**What the exercise asks**.
Every line below that includes the word "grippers" needs to be copied.

[[ Information shown, beginning ]]

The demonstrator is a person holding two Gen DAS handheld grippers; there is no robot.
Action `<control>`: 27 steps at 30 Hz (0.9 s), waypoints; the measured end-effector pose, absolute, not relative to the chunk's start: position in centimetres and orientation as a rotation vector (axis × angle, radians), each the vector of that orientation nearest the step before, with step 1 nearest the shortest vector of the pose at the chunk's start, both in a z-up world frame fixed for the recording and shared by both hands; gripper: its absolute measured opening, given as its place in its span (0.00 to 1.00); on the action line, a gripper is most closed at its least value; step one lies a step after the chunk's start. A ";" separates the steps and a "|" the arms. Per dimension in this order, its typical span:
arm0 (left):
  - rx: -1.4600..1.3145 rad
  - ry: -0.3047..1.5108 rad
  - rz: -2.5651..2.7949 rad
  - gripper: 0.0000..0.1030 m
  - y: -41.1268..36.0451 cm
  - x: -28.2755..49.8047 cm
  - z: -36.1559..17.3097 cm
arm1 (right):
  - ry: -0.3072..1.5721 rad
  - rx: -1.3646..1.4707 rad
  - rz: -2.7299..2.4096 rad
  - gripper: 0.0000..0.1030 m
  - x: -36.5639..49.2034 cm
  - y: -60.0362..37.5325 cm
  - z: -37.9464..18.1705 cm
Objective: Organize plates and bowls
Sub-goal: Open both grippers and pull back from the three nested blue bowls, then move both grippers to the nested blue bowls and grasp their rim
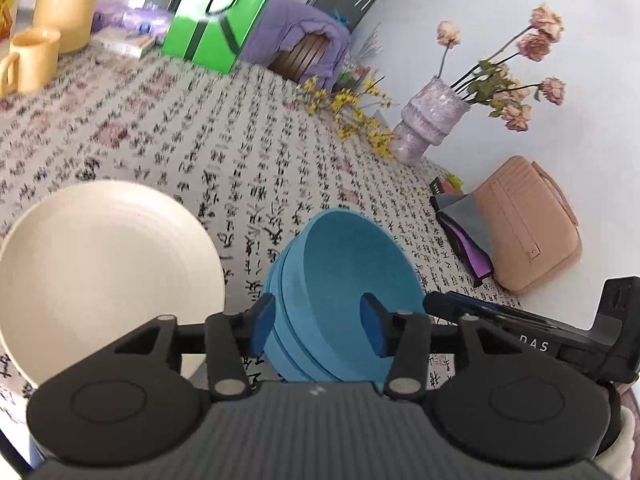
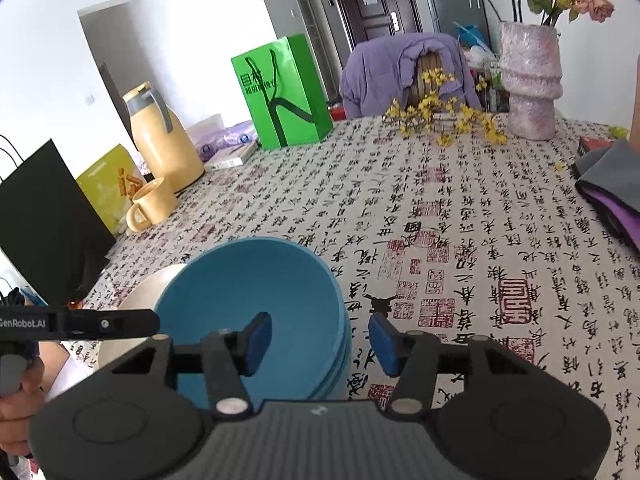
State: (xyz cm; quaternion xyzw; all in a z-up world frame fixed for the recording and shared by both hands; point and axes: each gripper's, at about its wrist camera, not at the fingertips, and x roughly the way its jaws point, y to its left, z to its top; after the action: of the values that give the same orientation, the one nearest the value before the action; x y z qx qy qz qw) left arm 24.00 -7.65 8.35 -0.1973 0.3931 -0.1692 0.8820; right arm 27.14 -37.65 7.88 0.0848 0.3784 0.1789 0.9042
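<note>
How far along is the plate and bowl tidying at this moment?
Done: the blue bowls sit nested in one stack. In hand: the left gripper and right gripper, both open, each straddle the stack's rim without clamping. Left: the cream plate lies alone beside the stack.

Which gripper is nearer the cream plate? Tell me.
Left. The left gripper straddles the blue bowls' rim right beside the cream plate; the right gripper straddles the bowls' far side.
</note>
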 end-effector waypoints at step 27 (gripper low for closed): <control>-0.032 0.397 -0.068 0.99 -4.9 2.2 1.6 | 0.297 0.007 0.293 0.89 4.5 -31.5 1.5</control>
State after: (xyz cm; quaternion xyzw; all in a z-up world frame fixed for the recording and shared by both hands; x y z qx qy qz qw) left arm 2.23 -4.95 1.64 -0.0158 0.1970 -0.0338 0.9797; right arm 4.54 -31.51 1.54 0.0037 0.1476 0.1456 0.9783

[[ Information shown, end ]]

**Written answer**.
The demonstrator is a person holding two Gen DAS handheld grippers; there is no robot.
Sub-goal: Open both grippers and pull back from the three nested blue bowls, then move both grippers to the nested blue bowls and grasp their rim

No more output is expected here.